「なんだあの変な人……本当に神社の人か? 髪、銀色だけど」

「ま、まあ、かなり怪しいかもしれないけど、確かにここの人だから」

「ほんとに? 千世、あの人と知り合いなのか? 大丈夫?」

「だ、大丈夫大丈夫。たぶん無害だから」

「ふうん……」


わたしがあいつに呪われているなんて当然言えずに、とりあえず渋る大和の腕を引っ張って連れて行った。

わたしがお社に座っても、大和はお賽銭箱の横に突っ立ったまんまで、番犬みたいに常葉が変なことをしないか見張っている。


常葉は常葉で、不審者と思われているなんてつゆ知らずにじいっと大和のことを眺めていた。

それから、わたしには滅多に見せないような爽やかな笑顔を浮かべて「んん、やはりお前は良いものを持っている」なんてことを言い出すから、余計に大和に怪しまれる始末。


「ほら大和、ここに座れ。

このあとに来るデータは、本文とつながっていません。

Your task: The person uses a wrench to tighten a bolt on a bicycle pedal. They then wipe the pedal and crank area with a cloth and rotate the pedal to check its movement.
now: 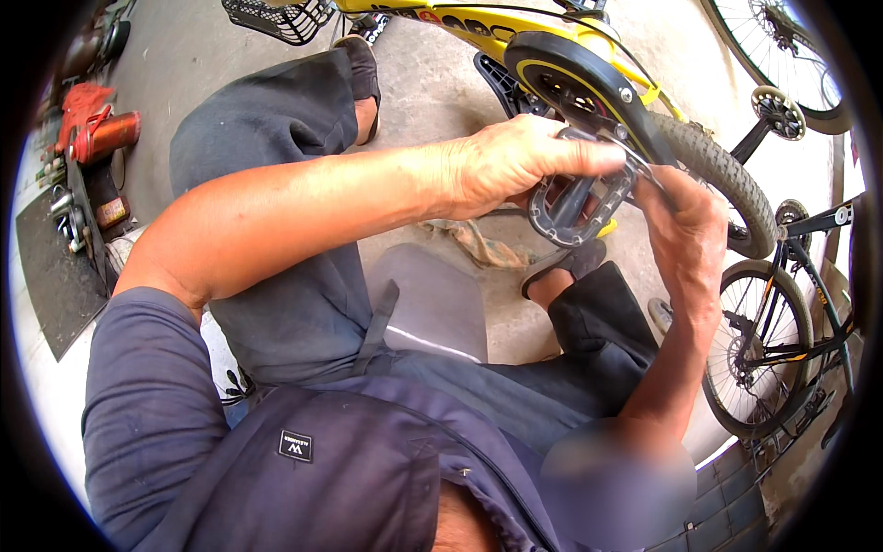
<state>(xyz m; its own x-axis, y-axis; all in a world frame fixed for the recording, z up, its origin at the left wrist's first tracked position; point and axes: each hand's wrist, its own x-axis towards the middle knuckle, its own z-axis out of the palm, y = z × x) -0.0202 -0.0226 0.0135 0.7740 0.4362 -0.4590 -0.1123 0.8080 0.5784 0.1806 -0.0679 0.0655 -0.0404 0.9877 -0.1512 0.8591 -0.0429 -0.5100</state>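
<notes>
Bicycle pedal [576, 201] gripped by left hand [515, 161]; slim metal tool [647, 169], likely wrench, grasped by right hand [688, 213]; pedal best kept steady, tool seated squarely.

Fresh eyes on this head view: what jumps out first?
The bright yellow bike frame across the top. Just below it, right of centre, the left hand grips a dark pedal, the right hand close beside it. At far left, an orange-red cylinder stands out.

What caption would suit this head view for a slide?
Left hand holding a black pedal, right hand gripping a metal tool, beside a yellow bicycle.
</notes>
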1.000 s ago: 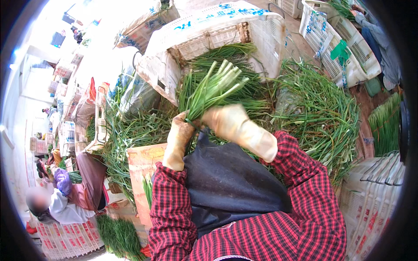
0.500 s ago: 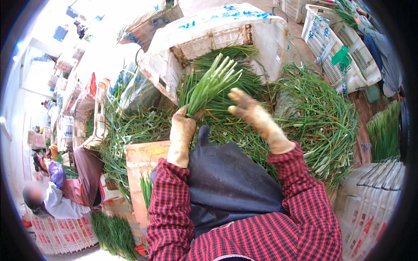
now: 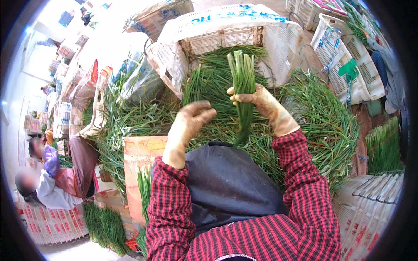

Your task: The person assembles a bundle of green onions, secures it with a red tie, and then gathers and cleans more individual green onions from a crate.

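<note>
Upright in my gloved right hand (image 3: 257,102) stands a bunch of green chives (image 3: 242,74), its pale cut ends at the top and its dark leaves hanging below my fist. To the left of it, my gloved left hand (image 3: 188,126) is off the bunch, with thumb and fingers apart and nothing between them; its fingertips are a little blurred. Beyond both hands, more chives (image 3: 209,82) lie inside and in front of a white plastic crate (image 3: 278,48) tipped on its side, its mouth toward me.
Loose trimmings (image 3: 322,126) are heaped to the right and left. An orange-brown box (image 3: 137,152) stands by my left arm, near a chive bundle (image 3: 145,185). At right are a crate with green tape (image 3: 348,69) and upright chives (image 3: 383,145). People sit at far left (image 3: 56,187).
The chive bunch has passed from my left hand to my right and turned from leaning to upright. My left hand has let go and opened. The view has shifted slightly.
</note>
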Demonstrator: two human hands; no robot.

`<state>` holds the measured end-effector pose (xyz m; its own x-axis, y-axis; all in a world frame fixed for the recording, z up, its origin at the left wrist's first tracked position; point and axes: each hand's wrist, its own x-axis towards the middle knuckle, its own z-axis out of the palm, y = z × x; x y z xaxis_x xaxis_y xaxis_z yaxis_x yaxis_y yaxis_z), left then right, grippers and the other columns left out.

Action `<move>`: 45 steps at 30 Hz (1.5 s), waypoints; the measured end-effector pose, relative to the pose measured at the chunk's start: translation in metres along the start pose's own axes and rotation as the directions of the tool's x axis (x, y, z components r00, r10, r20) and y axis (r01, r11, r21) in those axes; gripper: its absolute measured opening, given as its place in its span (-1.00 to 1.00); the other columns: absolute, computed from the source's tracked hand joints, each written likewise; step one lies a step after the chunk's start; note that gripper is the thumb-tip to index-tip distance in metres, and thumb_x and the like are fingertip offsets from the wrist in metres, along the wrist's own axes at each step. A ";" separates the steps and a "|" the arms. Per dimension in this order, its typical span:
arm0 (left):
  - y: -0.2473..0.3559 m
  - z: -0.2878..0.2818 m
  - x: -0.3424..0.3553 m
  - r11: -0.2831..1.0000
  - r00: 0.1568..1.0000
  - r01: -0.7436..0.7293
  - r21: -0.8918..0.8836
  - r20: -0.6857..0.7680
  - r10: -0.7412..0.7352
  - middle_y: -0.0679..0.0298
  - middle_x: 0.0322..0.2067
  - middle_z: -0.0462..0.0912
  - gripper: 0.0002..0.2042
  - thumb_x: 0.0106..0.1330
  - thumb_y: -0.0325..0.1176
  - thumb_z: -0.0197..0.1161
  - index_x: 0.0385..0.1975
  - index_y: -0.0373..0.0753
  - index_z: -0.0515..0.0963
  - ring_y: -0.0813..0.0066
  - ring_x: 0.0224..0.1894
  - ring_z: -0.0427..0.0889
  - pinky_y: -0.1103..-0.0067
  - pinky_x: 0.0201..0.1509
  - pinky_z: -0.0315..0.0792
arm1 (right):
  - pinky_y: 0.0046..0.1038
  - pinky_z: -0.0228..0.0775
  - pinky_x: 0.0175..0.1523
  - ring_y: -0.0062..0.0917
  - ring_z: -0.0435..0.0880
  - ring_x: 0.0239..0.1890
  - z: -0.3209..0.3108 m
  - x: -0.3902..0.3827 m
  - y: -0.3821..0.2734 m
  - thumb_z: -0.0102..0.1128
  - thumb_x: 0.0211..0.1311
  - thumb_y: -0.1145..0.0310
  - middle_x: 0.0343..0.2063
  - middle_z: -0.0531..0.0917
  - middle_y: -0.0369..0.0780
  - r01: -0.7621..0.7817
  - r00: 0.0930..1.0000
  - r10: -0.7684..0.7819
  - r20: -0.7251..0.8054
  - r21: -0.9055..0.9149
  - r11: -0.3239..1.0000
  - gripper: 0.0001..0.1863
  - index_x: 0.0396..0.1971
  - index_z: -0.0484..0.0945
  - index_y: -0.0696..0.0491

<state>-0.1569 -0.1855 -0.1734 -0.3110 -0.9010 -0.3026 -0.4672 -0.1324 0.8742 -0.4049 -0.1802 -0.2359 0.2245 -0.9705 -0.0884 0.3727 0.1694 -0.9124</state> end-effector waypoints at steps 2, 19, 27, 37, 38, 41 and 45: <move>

ずっと日陰になっているから涼しいぞ。千世はもっと向こうへ行け」

「あんたが行け」


常葉に尻で押されながらもどうにか日陰を死守している間に、大和はしぶしぶ常葉の隣に座っていた。

でもまだ信用はできていないのか、ちょっと距離を空けている。常葉を真ん中にして両脇に、わたしと大和。


常葉はなんだか機嫌がよさそうだった。わたしたちが来る前に何かあったっていうよりは、大和のことを気に入ったって感じ。

でも大和の方は相変わらずで、近い場所から常葉のことを詳しく観察している様子だ。


「さっき、千世があなたのことをこの神社の人だって言っていましたけど、あなたはここの宮司さんなんですか?」

「ん? いや俺は……ああ、まあ、そんな感じだな」


ぎゅうっと常葉の手をつねっているのは、もちろん大和には見えないところで。

余計なこと言うんじゃねえぞと指先から念力を込めて。